__What to work on__: Exclude the images, then return every line below exactly as written.

__Exercise data__:
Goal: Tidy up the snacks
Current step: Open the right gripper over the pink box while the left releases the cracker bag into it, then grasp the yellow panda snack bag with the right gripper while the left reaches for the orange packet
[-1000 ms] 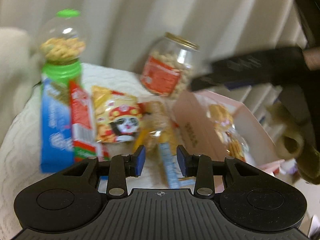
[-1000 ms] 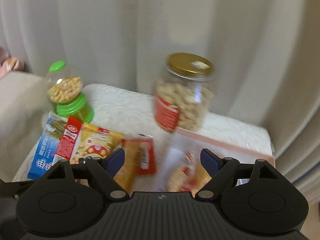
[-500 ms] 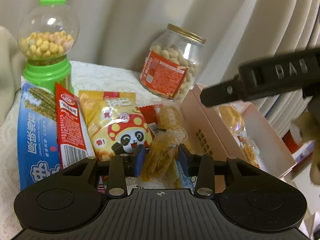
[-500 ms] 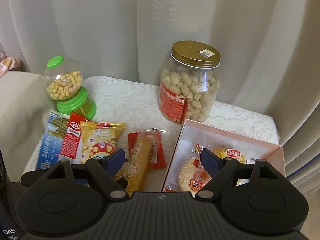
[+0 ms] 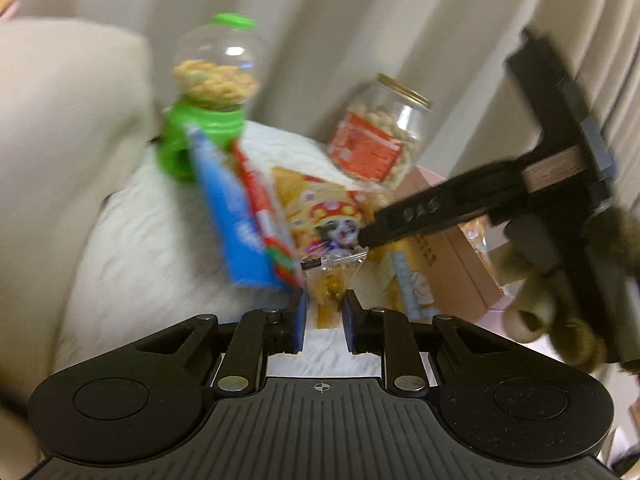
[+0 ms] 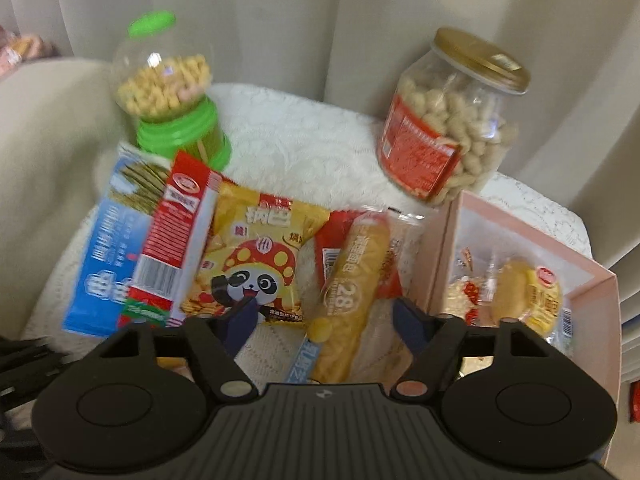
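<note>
From the left wrist, my left gripper [image 5: 323, 318] points downward, jaws just narrowed, a clear-wrapped snack [image 5: 334, 276] between the tips, grip unclear. From the right wrist, my right gripper [image 6: 326, 322] tilts steeply down, half open and closing, straddling the long yellow pastry [image 6: 352, 292] near the table's [image 6: 304, 140] front edge.

My left gripper [image 5: 324, 322] is matte black plastic: a ribbed deck with a small crosshair mark, two round recessed discs, silver pivot screws, blue pads [image 5: 301, 320] on the fingers. My right gripper [image 6: 322, 322] matches it; seen from the left, its arm carries embossed "DAS" lettering and a copper-coloured strip.
</note>
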The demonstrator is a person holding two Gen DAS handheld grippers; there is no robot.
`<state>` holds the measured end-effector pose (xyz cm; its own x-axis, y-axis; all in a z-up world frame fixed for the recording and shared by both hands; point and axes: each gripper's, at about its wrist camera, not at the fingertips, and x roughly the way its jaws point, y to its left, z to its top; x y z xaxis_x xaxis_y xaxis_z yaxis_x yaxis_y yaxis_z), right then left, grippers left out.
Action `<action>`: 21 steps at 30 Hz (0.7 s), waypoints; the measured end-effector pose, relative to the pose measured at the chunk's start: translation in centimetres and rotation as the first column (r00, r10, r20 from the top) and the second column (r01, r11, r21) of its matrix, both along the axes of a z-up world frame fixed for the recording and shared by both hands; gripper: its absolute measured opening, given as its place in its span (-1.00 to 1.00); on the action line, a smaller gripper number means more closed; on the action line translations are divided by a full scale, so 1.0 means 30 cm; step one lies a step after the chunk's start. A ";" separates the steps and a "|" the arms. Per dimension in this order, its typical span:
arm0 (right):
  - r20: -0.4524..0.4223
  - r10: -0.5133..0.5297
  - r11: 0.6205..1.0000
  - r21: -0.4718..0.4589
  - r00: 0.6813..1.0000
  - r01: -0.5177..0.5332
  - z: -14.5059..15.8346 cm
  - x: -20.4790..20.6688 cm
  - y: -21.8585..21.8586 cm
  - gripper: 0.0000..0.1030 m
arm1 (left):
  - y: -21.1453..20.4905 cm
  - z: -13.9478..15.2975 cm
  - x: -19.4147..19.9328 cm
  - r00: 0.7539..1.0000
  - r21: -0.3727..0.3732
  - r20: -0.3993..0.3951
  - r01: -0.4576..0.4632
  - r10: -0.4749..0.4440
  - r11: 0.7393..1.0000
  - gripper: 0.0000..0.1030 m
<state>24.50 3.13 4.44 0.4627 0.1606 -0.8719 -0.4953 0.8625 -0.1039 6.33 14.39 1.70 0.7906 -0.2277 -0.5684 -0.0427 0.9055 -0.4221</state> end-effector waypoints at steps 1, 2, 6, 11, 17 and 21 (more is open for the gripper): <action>-0.016 -0.003 1.000 -0.013 1.000 0.002 -0.019 0.004 0.010 0.15 | 0.014 -0.005 -0.019 1.000 -0.019 -0.002 -0.010 0.010 1.000 -0.54; -0.033 -0.004 1.000 -0.023 0.999 0.004 -0.037 0.007 0.017 0.13 | 0.029 -0.007 -0.044 1.000 -0.035 -0.004 -0.018 0.018 0.999 -0.54; 0.014 0.002 0.998 -0.069 1.000 -0.001 -0.054 -0.024 0.036 0.13 | 0.059 -0.016 -0.098 0.999 -0.052 -0.013 -0.052 0.051 0.997 -0.51; -0.006 0.033 0.998 -0.054 0.999 -0.033 -0.033 -0.092 0.034 -0.06 | 0.054 -0.021 -0.126 0.999 -0.034 -0.026 -0.040 0.039 0.999 -0.49; -0.100 0.163 0.987 0.011 0.982 -0.162 0.007 -0.240 0.011 -0.25 | 0.033 -0.024 -0.158 0.999 -0.086 -0.015 0.047 -0.049 0.995 -0.49; -0.125 0.185 0.983 0.030 0.975 -0.182 0.025 -0.302 -0.042 -0.25 | 0.010 -0.004 -0.188 0.997 -0.030 -0.021 0.075 -0.076 0.997 -0.49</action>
<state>15.44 1.86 5.19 0.3099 0.2488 -0.9177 -0.6535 0.7568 -0.0155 0.68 14.67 1.58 0.7580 -0.3030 -0.5776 0.0156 0.8937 -0.4484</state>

__Exercise result__:
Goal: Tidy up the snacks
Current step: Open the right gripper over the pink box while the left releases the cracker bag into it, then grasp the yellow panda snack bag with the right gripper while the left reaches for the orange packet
[-1000 ms] 
[-1000 ms] 
[-500 ms] 
[-500 ms] 
[+0 ms] 
[+0 ms] 
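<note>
From the left wrist, my left gripper [image 5: 323, 318] points downward, jaws just narrowed, a clear-wrapped snack [image 5: 334, 276] between the tips, grip unclear. From the right wrist, my right gripper [image 6: 326, 322] tilts steeply down, half open and closing, straddling the long yellow pastry [image 6: 352, 292] near the table's [image 6: 304, 140] front edge.

My left gripper [image 5: 324, 322] is matte black plastic: a ribbed deck with a small crosshair mark, two round recessed discs, silver pivot screws, blue pads [image 5: 301, 320] on the fingers. My right gripper [image 6: 322, 322] matches it; seen from the left, its arm carries embossed "DAS" lettering and a copper-coloured strip.
</note>
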The demonstrator is a person holding two Gen DAS handheld grippers; there is no robot.
`<state>` holds the measured end-effector pose (xyz cm; its own x-axis, y-axis; all in a z-up world frame fixed for the recording and shared by both hands; point and axes: each gripper's, at about its wrist camera, not at the fingertips, and x roughly the way its jaws point, y to its left, z to its top; x y z xaxis_x xaxis_y xaxis_z yaxis_x yaxis_y yaxis_z), right then left, grippers left out.
Action `<action>`: 21 steps at 30 Hz (0.7 s), waypoints; the measured end-effector pose, relative to the pose measured at the chunk's start: translation in centimetres and rotation as the first column (r00, r10, r20 from the top) and the second column (r01, r11, r21) of its matrix, both along the axes of a z-up world frame fixed for the recording and shared by both hands; gripper: its absolute measured opening, given as its place in its span (-1.00 to 1.00); on the action line, a smaller gripper number means more closed; on the action line translations are divided by a full scale, so 1.0 means 30 cm; step one lies a step after the chunk's start. A ";" separates the steps and a "|" the arms. Per dimension in this order, its typical span:
arm0 (right):
  - r20: -0.4524..0.4223
  - r10: -0.5133..0.5297
  - r11: 0.6205..1.0000
  - r21: -0.4718..0.4589
  - r00: 0.6813..1.0000
  - r01: -0.5177..0.5332
  - z: -14.5059..15.8346 cm
  - x: -20.4790..20.6688 cm
  - y: -21.8585..21.8586 cm
  - gripper: 0.0000..0.1030 m
arm1 (left):
  - y: -21.1453..20.4905 cm
  - z: -13.9478..15.2975 cm
  - x: -19.4147..19.9328 cm
  - r00: 0.7539..1.0000
  - r21: -0.3727..0.3732
  - r20: -0.3993..0.3951
  - r01: -0.4576..0.4632
  - r10: -0.4749..0.4440
  - r11: 0.7393..1.0000
  - gripper: 0.0000..0.1030 m
<state>24.50 3.13 4.44 0.4627 0.1606 -0.8719 -0.4953 0.8625 -0.1039 6.33 14.39 1.70 0.7906 -0.2277 -0.5684 -0.0427 0.9055 -0.4221</state> end-effector waypoints at steps 1, 2, 6, 11, 17 and 21 (more is open for the gripper): <action>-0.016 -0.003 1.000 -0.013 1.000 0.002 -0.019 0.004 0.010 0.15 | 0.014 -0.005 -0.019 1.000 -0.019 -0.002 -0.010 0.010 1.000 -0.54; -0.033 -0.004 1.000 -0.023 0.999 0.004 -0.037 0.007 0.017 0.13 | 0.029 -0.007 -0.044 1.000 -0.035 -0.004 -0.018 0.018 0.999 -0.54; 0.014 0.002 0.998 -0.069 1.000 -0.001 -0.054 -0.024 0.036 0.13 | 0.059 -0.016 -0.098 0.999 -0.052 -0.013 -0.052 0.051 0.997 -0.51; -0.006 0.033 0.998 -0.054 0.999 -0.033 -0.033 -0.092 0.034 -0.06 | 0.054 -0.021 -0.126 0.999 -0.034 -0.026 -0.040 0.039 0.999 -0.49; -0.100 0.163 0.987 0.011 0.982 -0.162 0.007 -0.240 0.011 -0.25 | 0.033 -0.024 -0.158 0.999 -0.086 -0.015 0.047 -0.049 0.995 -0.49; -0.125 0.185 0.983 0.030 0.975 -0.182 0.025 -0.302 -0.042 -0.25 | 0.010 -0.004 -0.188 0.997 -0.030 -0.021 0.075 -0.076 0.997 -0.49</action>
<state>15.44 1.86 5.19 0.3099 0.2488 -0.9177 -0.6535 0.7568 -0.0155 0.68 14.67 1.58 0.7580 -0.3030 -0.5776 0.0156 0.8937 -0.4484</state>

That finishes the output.